Kirkup did make limited references in his report to missed opportunities by the CQC, but it would not do to direct too much fire at the powerful.
A bit like the strange silences about senior managers at Frimley, contrasted with the heavy focus on cover ups by frontline staff in his report about baby Elizabeth Dixon’s death.
But coming to the main point, CQC conceded in November 2022 correspondence that if it receives information about a possible breach of Regulation 12, such disclosures would be considered as part of CQC’s “assessment” about the purported breach:
So, don’t let CQC kick your concern into the long grass by framing it as a “complaint”.

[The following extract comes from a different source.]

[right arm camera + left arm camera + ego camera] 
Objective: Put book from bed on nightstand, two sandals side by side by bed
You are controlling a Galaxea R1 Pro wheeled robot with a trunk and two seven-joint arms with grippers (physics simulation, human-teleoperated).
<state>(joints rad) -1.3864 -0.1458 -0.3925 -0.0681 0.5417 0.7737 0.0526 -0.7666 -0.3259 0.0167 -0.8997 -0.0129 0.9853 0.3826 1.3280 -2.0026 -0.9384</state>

Rather, insist – if it is so – that your concern engages Regulation 12.
UPDATE 9 April 2023
A coroner’s inquest has revealed that the CQC badly failed very vulnerable older patients at a HC-One home, by failing to act on numerous concerns.
Three residents died in February and March 2019.
One family member contacted the CQC NINE times to raise concerns.
The CQC did not inspect the home until August 2019.
It has “apologised for not inspecting sooner, and to all three families for missing the opportunity to potentially launch a criminal investigation.“
One thought on “Calling whistleblowers, patients and families: Language matters. CQC dismisses concerns as “complaints” to give you the bum’s rush, but it has to investigate “incidents” if CQC Regulation 12 is engaged”
Thank you for flagging up this distressing case. We can only hope that the bureaucratic indifference so evident here can be nudged into more humane treatment for future victims.
Why do such bureaucrats present themselves as more robotic than the A.I., which will undoubtedly replace them?